• **PROBLEM**
Could every line of the data be printed exactly as it reads?
################
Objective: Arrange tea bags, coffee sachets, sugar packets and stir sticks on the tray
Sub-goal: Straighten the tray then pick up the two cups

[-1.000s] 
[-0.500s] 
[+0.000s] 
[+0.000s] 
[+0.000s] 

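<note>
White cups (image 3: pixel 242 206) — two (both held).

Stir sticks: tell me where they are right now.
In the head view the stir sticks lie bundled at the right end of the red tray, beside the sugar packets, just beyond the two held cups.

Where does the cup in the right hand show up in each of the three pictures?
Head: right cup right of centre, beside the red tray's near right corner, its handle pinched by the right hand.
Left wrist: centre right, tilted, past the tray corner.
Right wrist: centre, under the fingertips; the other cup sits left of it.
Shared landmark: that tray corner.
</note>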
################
• **FINISHED TASK**
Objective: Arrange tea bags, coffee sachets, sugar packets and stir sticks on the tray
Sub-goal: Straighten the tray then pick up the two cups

[-1.000s] 
[-0.500s] 
[+0.000s] 
[+0.000s] 
[+0.000s] 

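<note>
White cups (image 3: pixel 242 206) — two (both held).

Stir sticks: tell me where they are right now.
In the head view the stir sticks lie bundled at the right end of the red tray, beside the sugar packets, just beyond the two held cups.

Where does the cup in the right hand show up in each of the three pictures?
Head: right cup right of centre, beside the red tray's near right corner, its handle pinched by the right hand.
Left wrist: centre right, tilted, past the tray corner.
Right wrist: centre, under the fingertips; the other cup sits left of it.
Shared landmark: that tray corner.
</note>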

Nothing more is needed to finish the exercise.